Negotiation, signing, ratification, and revision (1988–94)
The impetus for a North American free trade zone began with U.S. President Ronald Reagan, who made the idea part of his campaign when he announced his candidacy for the presidency in November 1979. Canada and the United States signed the Canada–United States Free Trade Agreement (FTA) in 1988, and shortly afterward Mexican President Carlos Salinas de Gortari decided to approach US president George H. W. Bush to propose a similar agreement in an effort to bring in foreign investment following the Latin American debt crisis. As the two leaders began negotiating, the Canadian government under Prime Minister Brian Mulroney feared that the advantages Canada had gained through the Canada–US FTA would be undermined by a US–Mexican bilateral agreement, and asked to become a party to the US–Mexican talks.
Following diplomatic negotiations dating back to 1990, the leaders of the three nations signed the agreement in their respective capitals on December 17, 1992. The signed agreement then needed to be ratified by each nation's legislative or parliamentary branch.

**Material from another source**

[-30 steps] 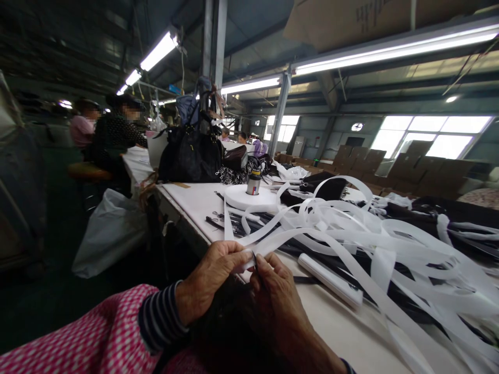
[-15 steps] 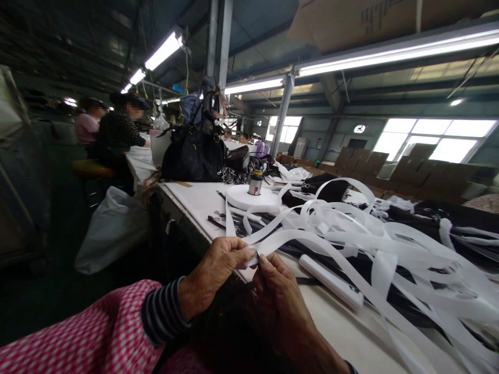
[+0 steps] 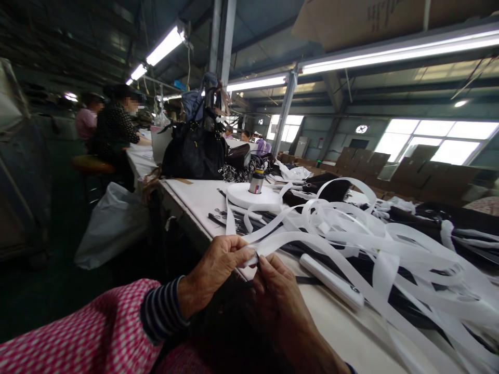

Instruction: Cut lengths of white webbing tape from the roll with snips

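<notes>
Left hand (image 3: pixel 216 267) and right hand (image 3: pixel 279 284) close together, fingers (image 3: pixel 234 242) of both in a pinch

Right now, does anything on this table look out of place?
Mainly the white tape: it sprawls in loose, jumbled loops over black strips, untidy beside the neatly wound roll. I see nothing clearly spilled.

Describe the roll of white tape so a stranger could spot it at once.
Find the white table, then the big black bag towards its far left. Come nearer and rightward, short of the heap of loose white tape. The roll of white tape lies flat, neatly wound rather than tangled, with a small canister upright at its middle.
</notes>
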`<state>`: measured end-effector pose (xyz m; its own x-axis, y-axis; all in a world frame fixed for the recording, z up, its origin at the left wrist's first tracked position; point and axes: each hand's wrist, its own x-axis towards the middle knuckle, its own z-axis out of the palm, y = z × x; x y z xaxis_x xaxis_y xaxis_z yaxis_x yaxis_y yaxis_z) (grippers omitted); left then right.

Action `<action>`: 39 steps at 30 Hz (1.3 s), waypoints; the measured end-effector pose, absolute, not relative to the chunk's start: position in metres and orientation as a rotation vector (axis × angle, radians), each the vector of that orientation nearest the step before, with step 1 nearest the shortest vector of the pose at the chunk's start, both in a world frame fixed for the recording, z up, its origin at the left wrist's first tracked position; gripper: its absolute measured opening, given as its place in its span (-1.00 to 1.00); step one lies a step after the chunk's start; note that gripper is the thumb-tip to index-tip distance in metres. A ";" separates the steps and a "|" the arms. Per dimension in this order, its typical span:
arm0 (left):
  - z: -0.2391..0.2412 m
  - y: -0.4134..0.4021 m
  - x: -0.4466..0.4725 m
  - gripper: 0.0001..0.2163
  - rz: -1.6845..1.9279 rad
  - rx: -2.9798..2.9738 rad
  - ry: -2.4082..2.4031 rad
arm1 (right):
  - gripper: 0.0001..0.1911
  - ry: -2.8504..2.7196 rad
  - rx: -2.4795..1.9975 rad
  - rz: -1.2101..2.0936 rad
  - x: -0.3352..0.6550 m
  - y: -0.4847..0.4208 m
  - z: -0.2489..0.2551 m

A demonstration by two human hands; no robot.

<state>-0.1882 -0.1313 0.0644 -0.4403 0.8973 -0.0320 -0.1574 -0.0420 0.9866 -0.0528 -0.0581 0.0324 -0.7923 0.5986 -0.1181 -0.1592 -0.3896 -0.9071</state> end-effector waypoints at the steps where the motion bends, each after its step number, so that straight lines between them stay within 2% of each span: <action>1: 0.065 -0.131 -0.188 -0.56 1.609 0.835 1.404 | -0.45 -1.373 -0.614 2.191 -0.053 -0.058 0.032; 11: 0.070 -0.132 -0.189 -0.60 1.560 0.898 1.495 | -0.44 -1.289 -0.539 2.315 -0.049 -0.061 0.029; 32: 0.063 -0.130 -0.187 -0.56 1.548 0.818 1.405 | -0.45 -1.336 -0.566 2.228 -0.051 -0.057 0.023; 39: 0.061 -0.128 -0.188 -0.60 1.513 0.935 1.494 | -0.39 -1.328 -0.613 2.154 -0.057 -0.053 0.032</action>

The earlier Canada–United States Free Trade Agreement had been controversial and divisive in Canada, and featured as an issue in the 1988 Canadian election. In that election, more Canadians voted for anti-free trade parties (the Liberals and the New Democrats), but the split of the votes between the two parties meant that the pro-free trade Progressive Conservatives (PCs) came out of the election with the most seats and so took power. Mulroney and the PCs had a parliamentary majority and easily passed the 1987 Canada–US FTA and NAFTA bills. However, Mulroney was replaced as Conservative leader and prime minister by Kim Campbell. Campbell led the PC party into the 1993 election where they were decimated by the Liberal Party under Jean Chrétien, who campaigned on a promise to renegotiate or abrogate NAFTA. Chrétien subsequently negotiated two supplemental agreements with Bush, who had subverted the LAC advisory process and worked to "fast track" the signing prior to the end of his term, ran out of time and had to pass the required ratification and signing of the implementation law to incoming president Bill Clinton.
Before sending it to the United States Senate Clinton added two side agreements, the North American Agreement on Labor Cooperation (NAALC) and the North American Agreement on Environmental Cooperation (NAAEC), to protect workers and the environment, and to also allay the concerns of many House members. The U.S. required its partners to adhere to environmental practices and regulations similar to its own. After much consideration and emotional discussion, the U.S. House of Representatives passed the North American Free Trade Agreement Implementation Act on November 17, 1993, 234–200. The agreement's supporters included 132 Republicans and 102 Democrats. The bill passed the Senate on November 20, 1993, 61–38. Senate supporters were 34 Republicans and 27 Democrats. Clinton signed it into law on December 8, 1993; the agreement went into effect on January 1, 1994. Clinton, while signing the NAFTA bill, stated that "NAFTA means jobs. American jobs, and good-paying American jobs. If I didn't believe that, I wouldn't support this agreement." NAFTA then replaced the previous Canada-US FTA.
NAFTA (TLCAN in Spanish) was approved by the Mexican Senate on November 22, 1993, and was published in the Official Gazette of the Federation on December 8, 1993.
The decree implementing NAFTA and the various changes to accommodate NAFTA in Mexican law was promulgated on December 14, 1993, with entry into force on January 1, 1994.